I'd like the full listing transcribed exactly, with no images included.

Dataset section:
=== Begin Enclosure ===
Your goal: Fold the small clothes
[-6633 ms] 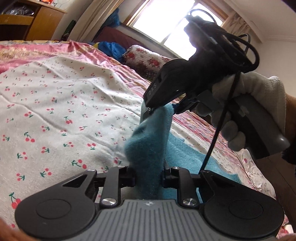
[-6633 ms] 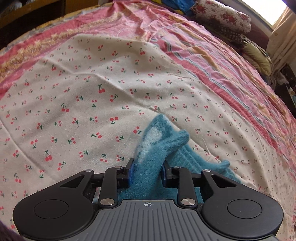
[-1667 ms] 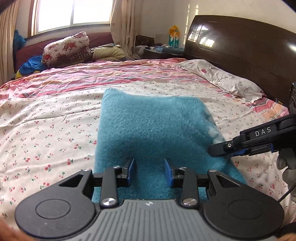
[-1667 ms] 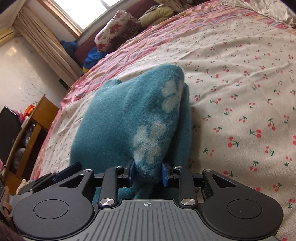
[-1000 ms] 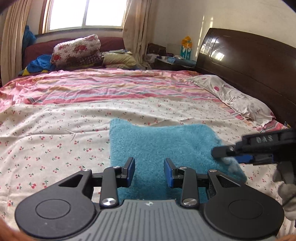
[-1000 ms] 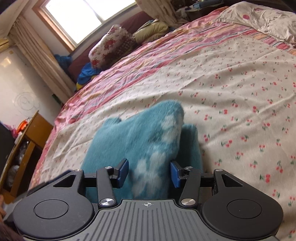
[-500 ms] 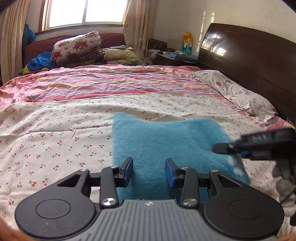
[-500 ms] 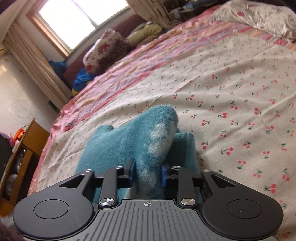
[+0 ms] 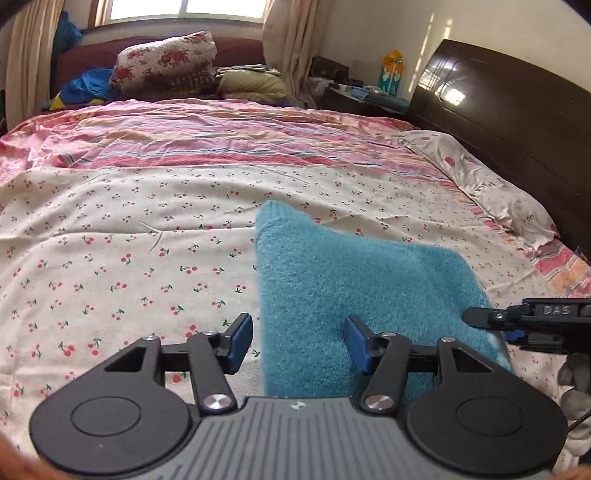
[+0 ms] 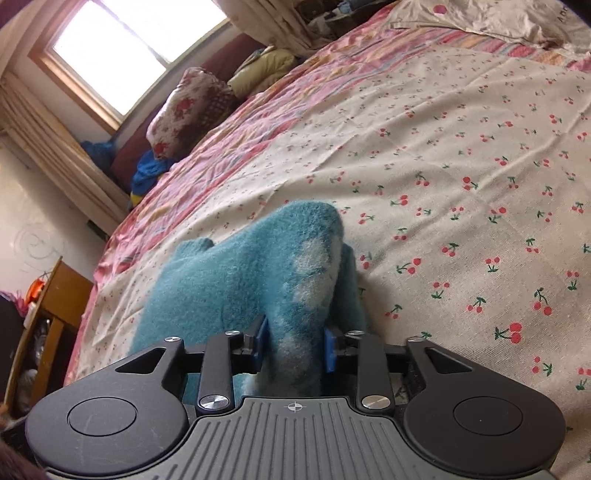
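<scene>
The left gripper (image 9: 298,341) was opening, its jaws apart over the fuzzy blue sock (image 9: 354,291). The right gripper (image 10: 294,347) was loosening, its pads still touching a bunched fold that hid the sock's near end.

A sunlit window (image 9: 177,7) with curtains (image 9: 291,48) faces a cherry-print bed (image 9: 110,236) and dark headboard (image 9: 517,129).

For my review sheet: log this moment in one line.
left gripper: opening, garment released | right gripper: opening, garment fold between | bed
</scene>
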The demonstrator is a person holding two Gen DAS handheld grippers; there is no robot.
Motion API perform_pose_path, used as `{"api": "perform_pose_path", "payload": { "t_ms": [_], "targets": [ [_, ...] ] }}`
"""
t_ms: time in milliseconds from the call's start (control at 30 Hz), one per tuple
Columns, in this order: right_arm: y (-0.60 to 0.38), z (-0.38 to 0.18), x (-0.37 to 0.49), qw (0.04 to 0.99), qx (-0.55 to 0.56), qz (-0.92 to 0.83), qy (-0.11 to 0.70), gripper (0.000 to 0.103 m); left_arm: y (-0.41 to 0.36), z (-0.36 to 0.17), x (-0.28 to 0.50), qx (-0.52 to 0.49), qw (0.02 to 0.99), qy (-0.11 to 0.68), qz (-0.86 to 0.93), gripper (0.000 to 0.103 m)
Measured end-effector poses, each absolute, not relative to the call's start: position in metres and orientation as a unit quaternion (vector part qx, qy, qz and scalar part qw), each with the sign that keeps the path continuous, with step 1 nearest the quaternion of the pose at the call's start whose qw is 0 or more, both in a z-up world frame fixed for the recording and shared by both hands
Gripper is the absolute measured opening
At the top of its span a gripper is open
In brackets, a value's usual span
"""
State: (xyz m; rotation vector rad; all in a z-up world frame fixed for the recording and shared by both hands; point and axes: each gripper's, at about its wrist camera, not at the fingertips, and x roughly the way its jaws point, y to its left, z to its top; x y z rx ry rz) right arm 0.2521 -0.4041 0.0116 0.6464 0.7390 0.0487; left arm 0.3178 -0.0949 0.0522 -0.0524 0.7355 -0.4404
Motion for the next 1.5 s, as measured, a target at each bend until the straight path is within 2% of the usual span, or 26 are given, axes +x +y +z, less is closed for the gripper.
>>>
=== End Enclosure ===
Reply to the exercise:
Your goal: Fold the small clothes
[-6633 ms] 
[-6633 ms] 
[-1667 ms] 
[-1667 ms] 
[-1000 ms] 
[-1000 ms] 
[-500 ms] 
[-500 ms] 
[+0 ms] 
[+0 ms] 
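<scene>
The left gripper (image 9: 298,341) was opening, its jaws apart over the fuzzy blue sock (image 9: 354,291). The right gripper (image 10: 294,347) was loosening, its pads still touching a bunched fold that hid the sock's near end.

A sunlit window (image 9: 177,7) with curtains (image 9: 291,48) faces a cherry-print bed (image 9: 110,236) and dark headboard (image 9: 517,129).

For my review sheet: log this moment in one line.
left gripper: opening, garment released | right gripper: opening, garment fold between | bed
</scene>
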The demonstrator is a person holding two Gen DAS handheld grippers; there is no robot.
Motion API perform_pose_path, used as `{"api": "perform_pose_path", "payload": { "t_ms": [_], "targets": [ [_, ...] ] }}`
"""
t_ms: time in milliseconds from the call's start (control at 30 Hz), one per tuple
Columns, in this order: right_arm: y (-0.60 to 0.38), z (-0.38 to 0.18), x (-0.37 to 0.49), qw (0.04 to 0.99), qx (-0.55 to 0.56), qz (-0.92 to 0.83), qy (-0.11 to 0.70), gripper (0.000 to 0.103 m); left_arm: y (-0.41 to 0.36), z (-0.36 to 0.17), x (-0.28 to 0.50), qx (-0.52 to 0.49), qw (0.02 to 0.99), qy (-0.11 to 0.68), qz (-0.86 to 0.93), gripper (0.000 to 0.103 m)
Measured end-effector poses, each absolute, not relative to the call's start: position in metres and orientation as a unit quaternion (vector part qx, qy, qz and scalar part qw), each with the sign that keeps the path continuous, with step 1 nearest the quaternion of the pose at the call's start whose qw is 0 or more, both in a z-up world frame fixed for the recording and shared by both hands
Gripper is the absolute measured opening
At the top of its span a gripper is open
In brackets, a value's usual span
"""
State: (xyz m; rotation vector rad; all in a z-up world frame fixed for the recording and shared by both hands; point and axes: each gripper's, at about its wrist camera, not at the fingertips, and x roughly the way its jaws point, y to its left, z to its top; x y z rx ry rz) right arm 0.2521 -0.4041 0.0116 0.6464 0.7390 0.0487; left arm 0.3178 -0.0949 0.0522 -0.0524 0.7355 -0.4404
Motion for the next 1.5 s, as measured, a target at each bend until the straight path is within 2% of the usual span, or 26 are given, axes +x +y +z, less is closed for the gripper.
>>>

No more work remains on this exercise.